Sun, Aug 19, 2012 - Page 3 News List

Officials deny plans to give 115 days off next year

By Shih Hsiu-chuan  /  Staff reporter

Officials yesterday denied reports that the government would designate a total of 115 days in national holidays next year, the largest holiday load in recent years.

Personnel Administration Minister Frank Huang (黃富源) said next year’s holiday calendar would be finalized in the middle of next month.

The Chinese-language United Daily News reported yesterday that next year’s Lunar New Year holidays would run for nine days from Feb. 9 to Feb. 17.

Three other long-weekends — at least three days in length — would include New Year’s Day from Dec. 30 to Jan. 1, Tomb-Sweeping Day from April 3 to April 7 and Moon Festival from Sept. 19 to Sept. 22, the report said.

To make up for the two work days designated as days off in order to connect a regular holiday to weekend holidays in April and September, people would need to work on a Saturday on April 13 and Sept. 14, it added, saying that people would also need to work on Feb. 23, a Saturday, to make up for Feb. 15, a Friday designated as a holiday to create the nine-day Lunar New Year holiday.

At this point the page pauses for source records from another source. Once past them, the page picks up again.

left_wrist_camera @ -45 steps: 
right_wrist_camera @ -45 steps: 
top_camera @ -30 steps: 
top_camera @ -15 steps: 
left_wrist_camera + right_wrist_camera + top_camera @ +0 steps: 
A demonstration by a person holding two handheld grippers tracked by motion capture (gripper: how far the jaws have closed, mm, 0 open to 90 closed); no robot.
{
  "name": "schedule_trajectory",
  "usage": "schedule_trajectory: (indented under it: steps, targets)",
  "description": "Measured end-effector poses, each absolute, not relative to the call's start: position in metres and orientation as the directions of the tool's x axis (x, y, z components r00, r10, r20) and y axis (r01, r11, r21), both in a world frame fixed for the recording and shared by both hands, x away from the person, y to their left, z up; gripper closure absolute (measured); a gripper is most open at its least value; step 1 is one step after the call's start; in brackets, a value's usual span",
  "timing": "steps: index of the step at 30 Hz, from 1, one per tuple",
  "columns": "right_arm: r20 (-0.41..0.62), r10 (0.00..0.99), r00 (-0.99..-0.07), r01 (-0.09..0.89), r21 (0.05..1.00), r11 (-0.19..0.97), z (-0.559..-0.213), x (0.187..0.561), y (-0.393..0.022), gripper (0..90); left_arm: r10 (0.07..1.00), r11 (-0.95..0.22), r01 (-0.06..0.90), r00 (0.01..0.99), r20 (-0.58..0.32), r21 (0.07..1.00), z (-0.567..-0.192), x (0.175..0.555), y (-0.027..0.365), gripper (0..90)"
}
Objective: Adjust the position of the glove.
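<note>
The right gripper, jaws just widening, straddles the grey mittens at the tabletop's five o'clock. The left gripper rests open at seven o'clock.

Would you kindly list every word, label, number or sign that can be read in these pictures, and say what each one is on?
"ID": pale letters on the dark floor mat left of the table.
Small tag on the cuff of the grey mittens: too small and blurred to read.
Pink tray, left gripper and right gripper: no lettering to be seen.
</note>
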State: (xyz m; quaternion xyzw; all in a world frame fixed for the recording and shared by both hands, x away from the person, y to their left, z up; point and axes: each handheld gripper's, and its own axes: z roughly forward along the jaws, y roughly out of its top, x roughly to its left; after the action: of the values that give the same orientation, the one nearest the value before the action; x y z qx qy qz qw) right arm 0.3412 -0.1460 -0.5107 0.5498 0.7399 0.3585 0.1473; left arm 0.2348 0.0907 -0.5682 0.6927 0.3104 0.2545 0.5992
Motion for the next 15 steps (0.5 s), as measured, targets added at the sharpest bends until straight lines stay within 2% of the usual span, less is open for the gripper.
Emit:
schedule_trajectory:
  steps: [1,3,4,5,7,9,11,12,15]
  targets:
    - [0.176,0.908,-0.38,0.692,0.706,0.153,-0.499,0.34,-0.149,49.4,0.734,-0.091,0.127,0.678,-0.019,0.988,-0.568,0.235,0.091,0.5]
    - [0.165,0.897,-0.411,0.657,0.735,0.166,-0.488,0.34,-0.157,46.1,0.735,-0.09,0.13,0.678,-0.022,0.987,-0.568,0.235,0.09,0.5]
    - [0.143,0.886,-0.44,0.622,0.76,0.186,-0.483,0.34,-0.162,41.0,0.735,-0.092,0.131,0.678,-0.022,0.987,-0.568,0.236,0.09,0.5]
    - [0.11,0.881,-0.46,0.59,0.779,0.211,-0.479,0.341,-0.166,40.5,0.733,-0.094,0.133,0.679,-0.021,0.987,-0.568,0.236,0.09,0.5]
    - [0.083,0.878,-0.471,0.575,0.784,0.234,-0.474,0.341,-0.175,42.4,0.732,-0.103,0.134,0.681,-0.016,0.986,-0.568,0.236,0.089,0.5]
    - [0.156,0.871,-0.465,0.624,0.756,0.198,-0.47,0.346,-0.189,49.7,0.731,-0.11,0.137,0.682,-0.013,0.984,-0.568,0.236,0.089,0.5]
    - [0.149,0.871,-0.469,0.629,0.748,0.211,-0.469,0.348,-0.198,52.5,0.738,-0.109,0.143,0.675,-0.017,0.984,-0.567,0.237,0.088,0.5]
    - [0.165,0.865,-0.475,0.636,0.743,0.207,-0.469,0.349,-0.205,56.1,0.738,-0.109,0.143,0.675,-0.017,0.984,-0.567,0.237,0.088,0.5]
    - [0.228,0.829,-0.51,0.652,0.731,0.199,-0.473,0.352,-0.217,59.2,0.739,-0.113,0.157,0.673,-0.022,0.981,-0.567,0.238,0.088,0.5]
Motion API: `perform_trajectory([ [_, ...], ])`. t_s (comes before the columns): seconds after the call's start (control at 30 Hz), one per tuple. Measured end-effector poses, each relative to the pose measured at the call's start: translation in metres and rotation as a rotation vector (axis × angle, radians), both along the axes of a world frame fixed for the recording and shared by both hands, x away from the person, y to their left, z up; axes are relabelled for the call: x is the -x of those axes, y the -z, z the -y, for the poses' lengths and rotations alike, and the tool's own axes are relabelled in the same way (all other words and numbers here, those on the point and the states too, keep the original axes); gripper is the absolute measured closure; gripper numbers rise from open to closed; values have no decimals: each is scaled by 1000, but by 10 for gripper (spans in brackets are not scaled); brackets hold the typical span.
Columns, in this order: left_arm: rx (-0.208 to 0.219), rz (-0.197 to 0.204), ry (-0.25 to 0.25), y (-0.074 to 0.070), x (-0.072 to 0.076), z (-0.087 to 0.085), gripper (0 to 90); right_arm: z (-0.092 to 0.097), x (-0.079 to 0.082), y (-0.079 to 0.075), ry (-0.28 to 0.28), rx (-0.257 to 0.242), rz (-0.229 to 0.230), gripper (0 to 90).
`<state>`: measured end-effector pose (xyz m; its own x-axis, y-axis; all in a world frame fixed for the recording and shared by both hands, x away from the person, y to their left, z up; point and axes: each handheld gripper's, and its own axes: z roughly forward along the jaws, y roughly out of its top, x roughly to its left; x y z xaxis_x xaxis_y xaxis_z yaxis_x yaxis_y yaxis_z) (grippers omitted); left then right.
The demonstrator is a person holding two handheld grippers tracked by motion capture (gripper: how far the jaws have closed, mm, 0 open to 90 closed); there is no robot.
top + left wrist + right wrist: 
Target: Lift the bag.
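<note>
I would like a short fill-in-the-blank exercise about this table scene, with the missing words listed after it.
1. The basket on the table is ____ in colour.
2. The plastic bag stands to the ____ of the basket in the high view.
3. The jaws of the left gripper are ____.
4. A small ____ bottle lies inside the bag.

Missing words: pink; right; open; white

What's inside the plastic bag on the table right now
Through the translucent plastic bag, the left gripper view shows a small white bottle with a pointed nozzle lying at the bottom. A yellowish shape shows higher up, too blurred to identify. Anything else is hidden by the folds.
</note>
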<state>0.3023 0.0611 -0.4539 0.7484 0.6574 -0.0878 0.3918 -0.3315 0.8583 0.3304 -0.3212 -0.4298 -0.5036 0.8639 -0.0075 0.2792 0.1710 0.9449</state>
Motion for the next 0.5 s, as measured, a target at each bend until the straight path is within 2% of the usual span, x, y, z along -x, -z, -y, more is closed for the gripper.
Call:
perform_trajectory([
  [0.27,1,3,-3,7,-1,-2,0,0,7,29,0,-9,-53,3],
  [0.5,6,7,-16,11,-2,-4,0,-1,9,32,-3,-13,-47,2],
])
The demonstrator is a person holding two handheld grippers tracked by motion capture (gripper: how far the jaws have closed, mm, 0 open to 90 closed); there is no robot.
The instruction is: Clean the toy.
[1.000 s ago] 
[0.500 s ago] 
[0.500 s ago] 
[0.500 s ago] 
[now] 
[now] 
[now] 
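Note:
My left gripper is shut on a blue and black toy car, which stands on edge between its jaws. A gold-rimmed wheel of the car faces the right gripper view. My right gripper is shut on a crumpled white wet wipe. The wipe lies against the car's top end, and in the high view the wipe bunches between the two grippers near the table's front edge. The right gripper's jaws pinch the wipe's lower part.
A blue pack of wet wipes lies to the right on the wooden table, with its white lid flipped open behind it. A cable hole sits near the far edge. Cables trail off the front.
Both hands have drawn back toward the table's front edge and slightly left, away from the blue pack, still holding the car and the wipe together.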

Along with Lunar New Year, students would have a 30-day break in winter from Jan. 19 to Feb. 17, the United Daily News reported.

In a press statement, Huang said the reported calendar was one of two proposals his agency had recently presented to the Executive Yuan following discussions with government agencies and business groups.

In the other proposal, the Lunar New Year holiday would only be six days long, he said.

Business groups also differed with Ministry of the Interior officials on whether April 3, a Wednesday, should be designated as a holiday, Huang said.

The ministry suggested that April 3 should be a day off to celebrate Children’s Day, which normally falls on April 4 and was reinstated as a national holiday in late 2010 because Tomb-Sweeping Day happens to fall on April 4 next year, but business groups disagreed with the idea, Huang said.